On 10 October 2023, three days after the start of the Gaza war, Hassan-Nahoum was one of ten people appointed by Minister of Foreign Affairs Eli Cohen to advocate for Israel online during the war. The other nine team members were, Arsen Ostrovsky, Noa Tishby, Hen Mazzig, Tali Eshkoli, Michael Dickson, Joe Zevuloni, Natalie Dodon, Emily Schrader, and Michal Cotler-Wunsh. The following week, Hassan-Nahoum launched The Quad on JNS TV with co-hosts Emily Schrader, an Israeli journalist, and Vivian Bercovici, the former Canadian Ambassador to Israel.

In 2024, Hassan-Nahoum became secretary-general of the Kol Israel faction of the World Zionist Congress. She is the first woman to be appointed secretary-general of Kol Israel. In 2025, Hassan-Nahoum lodged a complaint with the World Zionist Congress, citing inflammatory rhetoric, aggressive behavior, and blackmail by Betar US, a coalition member of the Zionist Organization of America (ZOA). In response, the congress barred Betar US' founder, Ronn Torossian, from running as a delegate for the ZOA.

Hassan-Nahoum is a senior fellow for the Misgav Institute for National Security and Zionist Strategy and a member of its international advisory council. She received the Bonei Zion Prize for Israeli advocacy in 2024.

=== Amcha Yisrael ===
Hassan-Nahoum is on the electoral slate of Ofer Winter's new party, Amcha Yisrael, which was launched on 25 August 2026.

==Views==
Hassan-Nahoum's platform is pluralistic. She is known for supporting women's rights in Israel and encouraging increasing political participation by women, including ultra-Orthodox Haredi women. She has also advocated for issues affecting minority communities including Haredi Jews, Ethiopian Israelis, Arabs, and immigrants, and encouraged greater participation in the workforce by minority groups such as Arab women and Haredi men.

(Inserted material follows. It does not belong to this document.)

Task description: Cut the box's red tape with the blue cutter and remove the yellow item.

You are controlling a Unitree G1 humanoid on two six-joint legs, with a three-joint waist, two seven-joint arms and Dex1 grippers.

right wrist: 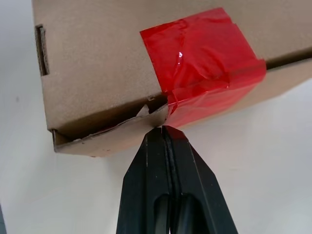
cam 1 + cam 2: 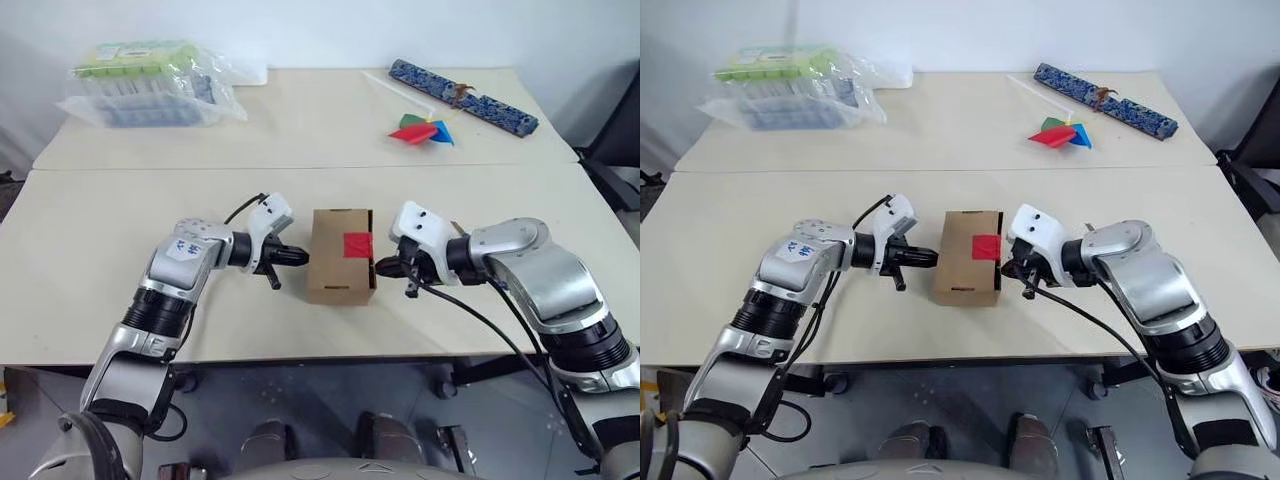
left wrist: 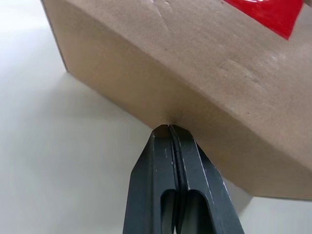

During a 2021 conflict between members of the far-right Lehava organization and Palestinians in East Jerusalem, she denounced extremism and urged leaders of Jewish and Arab communities to prevent further violence. Speaking on the controversy over attempted Israeli evictions of Palestinian families in Sheikh Jarrah, Hassan-Nahoum defended Israeli government policies which allow Jews to reclaim property allegedly abandoned following Israel's War of Independence: "This is a Jewish country. There's only one. And of course there are laws that some people may consider as favoring Jews — it's a Jewish state. It is here to protect the Jewish people."

During the Gaza war, she claimed that Hamas had influenced antisemitism among left wing activists in the United Kingdom.

In 2023, she defended Christian worshippers in the Old City of Jerusalem following a clash between Jews and Evangelical Christians visiting the Western Wall.

While speaking on LBC in December 2023 she made the erroneous claims that "There are no churches in Gaza" and also that there were no Christians there, whilst speaking on Pope Francis' condemnation of the killing of Nahida and Samar Anton at the Holy Family Church in Gaza City.

In July 2025, during an interview with Krishnan Guru-Murthy on Channel 4 News, Hassan‑Nahoum said: "So‑called Gaza doctors have been hiding terrorists in tunnels," stating that "it would be proven soon enough that so-called doctors have been involved in terrorist activities".

== Personal life ==
In 1998, she married Adam Nahoum and they moved to Israel in 2001. They have four children together, all of whom were born in Israel. She describes herself as a religious Jew and a Zionist.